La richiesta non ci è stata ufficialmente sottoposta, quindi non mi posso esprimermi. Certo, i problemi di sicurezza sono problemi cruciali che hanno una rilevanza politica.

Quali i rischi che la destabilizzazione attuale in RCA possa generare un caos geopolitico generalizzato in Africa centrale, colpendo il Camerun, il Ciad e il Darfur?

Il Camerun è già colpito, non tanto dal Centrafrica, sebbene la presenza di rifugiati centrafricani in territorio camerunense sia destabilizzante, ma dalla minaccia dei terroristi di Boko Haram, nel nord del Paese. Il Ciad deve fare i conti sia con il RCA che con il Darfur. E poi non possiamo dimenticare il Congo, che fa frontiera con la Repubblica centrafricana. Insomma, la situazione a livello regionale è molto tesa e va seguita con estrema attenzione. Per anni, l’assenza di uno Stato degno di questo nome ha fatto della RCA un ricettacolo di signori della guerra, di terroristi e di trafficanti di vario genere. E’ quindi importantissimo stabilizzare questo paese che in fondo, avendo pochi milioni di abitanti, non richiede sforzi ingentissimi da parte della Comunità internazionale. E’ nel nostro interesse a farlo.

La decisione del Papa di nominare cardinale l’Arcivescovo di Bangui è un altro messaggio di grande speranza mandato al popolo centrafricano.

Il 17 Novembre, Bruxelles accoglierà una conferenza di donatori internazionale per venire in aiuto alla RCA. Quali sono gli obiettivi di questa conferenza, quali le priorità e quale ruolo l’Italia intende coprire?

L’Italia deve contribuire a rafforzare l’attenzione politica della Comunità internazionale su questo paese, offrire aiuti concreti e anticipare i nuovi flussi migratori.

Quale sarà il contributo finanziario del nostro governo?

Per ora non posso anticipare nulla.

Le tensioni interreligiose tra centrafricani non sono estranee al caos in cui è precipitato il Paese negli scorsi anni. In che modo queste tensioni stanno evolvendo?
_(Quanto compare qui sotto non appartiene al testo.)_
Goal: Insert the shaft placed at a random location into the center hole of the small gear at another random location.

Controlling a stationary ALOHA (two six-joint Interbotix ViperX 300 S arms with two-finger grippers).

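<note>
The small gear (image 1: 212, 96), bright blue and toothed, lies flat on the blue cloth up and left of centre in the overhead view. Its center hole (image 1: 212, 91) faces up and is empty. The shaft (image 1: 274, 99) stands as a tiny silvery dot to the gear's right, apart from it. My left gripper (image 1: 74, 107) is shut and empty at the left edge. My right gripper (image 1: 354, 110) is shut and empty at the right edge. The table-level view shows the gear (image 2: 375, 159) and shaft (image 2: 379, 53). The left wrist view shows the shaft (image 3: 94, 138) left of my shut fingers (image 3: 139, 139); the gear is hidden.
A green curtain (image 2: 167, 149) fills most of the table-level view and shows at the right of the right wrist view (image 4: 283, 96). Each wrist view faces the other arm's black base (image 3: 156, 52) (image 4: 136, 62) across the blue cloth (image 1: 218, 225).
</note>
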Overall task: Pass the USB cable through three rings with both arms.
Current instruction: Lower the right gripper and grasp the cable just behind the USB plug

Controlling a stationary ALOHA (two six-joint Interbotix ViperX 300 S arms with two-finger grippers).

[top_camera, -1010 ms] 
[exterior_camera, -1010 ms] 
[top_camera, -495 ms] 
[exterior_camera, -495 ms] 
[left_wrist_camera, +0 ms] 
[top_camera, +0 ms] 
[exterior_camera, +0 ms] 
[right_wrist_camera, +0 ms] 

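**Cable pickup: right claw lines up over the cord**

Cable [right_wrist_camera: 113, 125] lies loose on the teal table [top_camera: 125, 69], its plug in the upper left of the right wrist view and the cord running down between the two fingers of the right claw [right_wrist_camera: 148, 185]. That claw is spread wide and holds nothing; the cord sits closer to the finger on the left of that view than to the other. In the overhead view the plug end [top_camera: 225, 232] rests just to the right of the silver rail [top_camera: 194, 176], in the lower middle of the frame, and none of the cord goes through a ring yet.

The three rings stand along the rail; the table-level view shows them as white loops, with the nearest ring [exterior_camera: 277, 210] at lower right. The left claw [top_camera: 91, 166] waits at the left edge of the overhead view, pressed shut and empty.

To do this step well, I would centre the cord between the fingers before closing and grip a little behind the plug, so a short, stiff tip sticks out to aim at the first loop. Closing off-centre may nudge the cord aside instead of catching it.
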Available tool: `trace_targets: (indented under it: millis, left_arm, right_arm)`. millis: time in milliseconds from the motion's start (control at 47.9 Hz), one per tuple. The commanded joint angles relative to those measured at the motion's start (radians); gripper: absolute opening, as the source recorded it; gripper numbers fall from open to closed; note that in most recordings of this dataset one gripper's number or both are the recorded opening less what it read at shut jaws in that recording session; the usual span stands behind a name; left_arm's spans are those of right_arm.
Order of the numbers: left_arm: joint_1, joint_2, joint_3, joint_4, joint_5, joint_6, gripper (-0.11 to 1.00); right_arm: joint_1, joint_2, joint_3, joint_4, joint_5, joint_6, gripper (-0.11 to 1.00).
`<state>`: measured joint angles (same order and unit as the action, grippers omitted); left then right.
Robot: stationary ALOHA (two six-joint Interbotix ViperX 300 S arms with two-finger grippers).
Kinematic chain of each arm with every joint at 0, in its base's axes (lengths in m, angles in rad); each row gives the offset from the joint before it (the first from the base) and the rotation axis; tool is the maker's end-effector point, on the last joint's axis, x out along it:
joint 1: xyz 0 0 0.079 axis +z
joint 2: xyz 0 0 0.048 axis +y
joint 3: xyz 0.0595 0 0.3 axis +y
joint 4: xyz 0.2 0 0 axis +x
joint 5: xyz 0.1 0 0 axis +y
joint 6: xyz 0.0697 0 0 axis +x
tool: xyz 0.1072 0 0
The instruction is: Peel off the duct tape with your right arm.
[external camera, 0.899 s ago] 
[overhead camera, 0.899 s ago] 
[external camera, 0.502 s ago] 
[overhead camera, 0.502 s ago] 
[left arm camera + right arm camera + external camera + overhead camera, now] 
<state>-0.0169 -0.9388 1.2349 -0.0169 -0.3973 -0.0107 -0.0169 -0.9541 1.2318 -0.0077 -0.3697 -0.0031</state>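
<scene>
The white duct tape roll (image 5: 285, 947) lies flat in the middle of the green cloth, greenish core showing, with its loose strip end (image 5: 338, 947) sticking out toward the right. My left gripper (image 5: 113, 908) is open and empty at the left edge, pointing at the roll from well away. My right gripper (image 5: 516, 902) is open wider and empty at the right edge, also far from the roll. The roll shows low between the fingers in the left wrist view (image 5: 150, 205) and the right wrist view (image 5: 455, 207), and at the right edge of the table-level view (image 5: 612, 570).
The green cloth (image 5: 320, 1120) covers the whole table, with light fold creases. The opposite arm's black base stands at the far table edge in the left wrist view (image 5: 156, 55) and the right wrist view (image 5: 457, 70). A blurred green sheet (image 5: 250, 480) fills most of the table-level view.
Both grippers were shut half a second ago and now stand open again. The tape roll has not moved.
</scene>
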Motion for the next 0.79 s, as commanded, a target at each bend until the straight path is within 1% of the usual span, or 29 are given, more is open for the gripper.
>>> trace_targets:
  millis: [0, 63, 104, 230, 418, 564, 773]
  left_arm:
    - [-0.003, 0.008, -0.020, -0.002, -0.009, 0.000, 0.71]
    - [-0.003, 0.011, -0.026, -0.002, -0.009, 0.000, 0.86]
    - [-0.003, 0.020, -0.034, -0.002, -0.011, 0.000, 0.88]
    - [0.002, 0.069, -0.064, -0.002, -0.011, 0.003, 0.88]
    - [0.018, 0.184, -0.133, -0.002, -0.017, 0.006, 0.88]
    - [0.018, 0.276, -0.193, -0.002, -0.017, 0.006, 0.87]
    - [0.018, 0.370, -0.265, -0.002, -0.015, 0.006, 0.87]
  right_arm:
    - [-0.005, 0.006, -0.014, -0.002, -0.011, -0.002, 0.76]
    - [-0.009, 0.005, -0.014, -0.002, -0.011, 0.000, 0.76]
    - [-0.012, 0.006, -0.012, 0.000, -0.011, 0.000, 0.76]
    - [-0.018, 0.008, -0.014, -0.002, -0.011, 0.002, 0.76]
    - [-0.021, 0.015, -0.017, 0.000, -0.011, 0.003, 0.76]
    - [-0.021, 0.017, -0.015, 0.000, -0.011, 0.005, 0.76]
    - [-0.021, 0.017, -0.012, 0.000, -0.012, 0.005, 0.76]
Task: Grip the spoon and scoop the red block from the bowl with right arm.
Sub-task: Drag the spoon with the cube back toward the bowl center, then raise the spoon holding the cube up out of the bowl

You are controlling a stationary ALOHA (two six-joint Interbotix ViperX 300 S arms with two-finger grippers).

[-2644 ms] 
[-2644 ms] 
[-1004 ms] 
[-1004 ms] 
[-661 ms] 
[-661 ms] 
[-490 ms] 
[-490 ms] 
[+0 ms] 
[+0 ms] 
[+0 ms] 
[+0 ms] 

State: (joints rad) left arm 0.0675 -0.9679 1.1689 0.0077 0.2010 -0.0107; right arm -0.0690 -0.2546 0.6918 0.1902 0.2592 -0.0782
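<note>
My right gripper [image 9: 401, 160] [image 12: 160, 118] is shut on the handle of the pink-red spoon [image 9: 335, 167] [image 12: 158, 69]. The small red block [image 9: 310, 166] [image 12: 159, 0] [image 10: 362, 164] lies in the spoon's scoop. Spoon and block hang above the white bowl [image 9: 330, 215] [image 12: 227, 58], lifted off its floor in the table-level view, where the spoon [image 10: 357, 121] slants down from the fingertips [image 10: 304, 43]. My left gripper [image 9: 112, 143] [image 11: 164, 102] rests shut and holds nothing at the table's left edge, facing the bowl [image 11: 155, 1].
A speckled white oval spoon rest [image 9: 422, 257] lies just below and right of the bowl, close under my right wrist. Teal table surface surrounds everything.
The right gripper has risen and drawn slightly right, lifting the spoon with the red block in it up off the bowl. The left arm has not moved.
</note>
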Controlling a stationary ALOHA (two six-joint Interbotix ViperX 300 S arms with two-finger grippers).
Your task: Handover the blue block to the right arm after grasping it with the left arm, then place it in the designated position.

La visita storica effettuata da Papa Francesco nel novembre 2015 in Repubblica centrafricana ha avuto un ruolo importantissimo per promuovere il dialogo interreligioso. Oggi la decisione del Papa di nominare cardinale l’Arcivescovo di Bangui è un altro messaggio di grande speranza mandato al popolo centrafricano. Ed è altrettanto importante l’annuncio fatto da Monsignor Dieudonné Nzapalainga di recarsi prossimamente nelle aree musulmane, è un modo positivo per riappacifare le comunità tra di loro. La RCA non può essere abbandonata a se stessa. La Comunità internazionale non deve cadere nuovamentre nell’errore di lasciare delle regioni in una situazione di ingovernabilità e di guerra di bassa intensità, pensando che non creerà problemi in futuro. Sono necessarie azioni preventive, ed è il senso della mia missione in Repubblica centrafricana.